The Challenge

Today, in the third decade of the 21st century, it is virtually impossible to find a single human being who has not been touched in some way by mental illness, either personally, through family members or friends.

Each year, the number of people suffering from mental health problems – such as depression, anxiety, bipolar disorder, OCD, as well as the alcohol or drug addiction issues that result from systemic failures in support, and other, rarer mental health conditions – is on the rise.

According to Our World in Data, a not-for-profit global data measurement organization, the last global estimate in 2017 reckoned that around 800 million people lived with a mental health disorder. This is almost one out of every 10 people in the world.

In Scotland, the rate of mental illness is even more disturbing.

A study conducted by Public Health Scotland revealed that in 2018/19, 12% of adult Scots suffered two or more symptoms of depression alone, and 7% reported having previously attempted suicide. Both of these data points represent steady increases over time.

In the United States, a country which has utterly abandoned responsibility for the mental wellbeing of its citizens, a shocking 26% of Americans over the age of 18, more than 1 in 4 adults, suffers from a diagnosable mental disorder in any given year.

This is the result of a treatment model that has been given up to profit-hungry pharmaceutical companies, psychiatrists who spend 10 minutes with patients figuring out which drug to prescribe, and the lucrative “talking-therapy” industry. Not only is this a failed system in which commitment to an individual’s long-term support, dignity and recovery is notably absent, it is in dire need of change and should never be emulated anywhere.

The root causes of mental illness are as varied as each person’s suffering. However, we know genetics are unlikely to play a part – but trauma, in some instances trauma before we are born – have far-reaching effects on our mental health.

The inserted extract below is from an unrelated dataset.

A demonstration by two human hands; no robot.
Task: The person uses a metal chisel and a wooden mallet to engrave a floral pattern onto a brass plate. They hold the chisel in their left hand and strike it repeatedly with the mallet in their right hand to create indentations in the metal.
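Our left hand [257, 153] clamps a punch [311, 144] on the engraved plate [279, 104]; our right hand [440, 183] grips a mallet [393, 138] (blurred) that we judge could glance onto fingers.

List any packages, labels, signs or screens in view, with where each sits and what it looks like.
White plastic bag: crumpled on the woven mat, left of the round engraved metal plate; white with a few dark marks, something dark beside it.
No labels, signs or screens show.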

We also know that long-term depression is often rooted in the hopelessness and loneliness of the place in which we find ourselves.

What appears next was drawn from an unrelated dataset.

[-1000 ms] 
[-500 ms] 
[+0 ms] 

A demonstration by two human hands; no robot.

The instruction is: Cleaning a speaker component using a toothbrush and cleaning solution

As a society, we ask the wrong question of mental illness sufferers: “What is wrong with you?” This is an ignorant and isolating question, and one which leads to pharmaceuticals being prescribed to manage and mask mental health condition – often over a period of decades. A far better line of inquiry might be: “Why are you in pain and how can we help you live with independence and dignity?”

No mental health condition ever healed in isolation.

Not only are mental health problems distributed unevenly across the Scottish adult population, with inequalities evident for age, gender, deprivation and socioeconomic status, there is increasing evidence that current models of mental health care are failing in Scotland and across the UK.

Glasgow is the biggest city in Scotland with unique challenges in terms of health and wellbeing, with poorer physical and mental health, and higher rates of premature death, sometimes described as the “Glasgow Effect”.

Glasgow also has by far the highest rate of drug-related deaths in Europe – and this is continuing to rise. Meanwhile, the comorbidity of mental illness and substance abuse, and the widespread phenomenon of “self-medicating”, is well documented but still barely recognised at a policy level.

Too many have shared Joshi’s tragic experience, in which individuals become lost – and effectively abandoned – in a system of one-size-fits-all therapies and endless, often- pointless medications, with no continuity of support for recovery.

Strides have indeed been made toward suicide prevention. Yet little has been accomplished in the areas of community-based mental health programmes or proper follow-through systems that cater for an individual’s long-term recovery, dignity and full inclusion into the communities in which they live.

Sadly, the development of community mental health services in Scotland has stagnated over many years and, in most places, has led to fragmentation and discontinuity of care.

As a nation, we have the power in our hands to create a world-class system of mental health treatment and care that benefits every individual, every family and every community.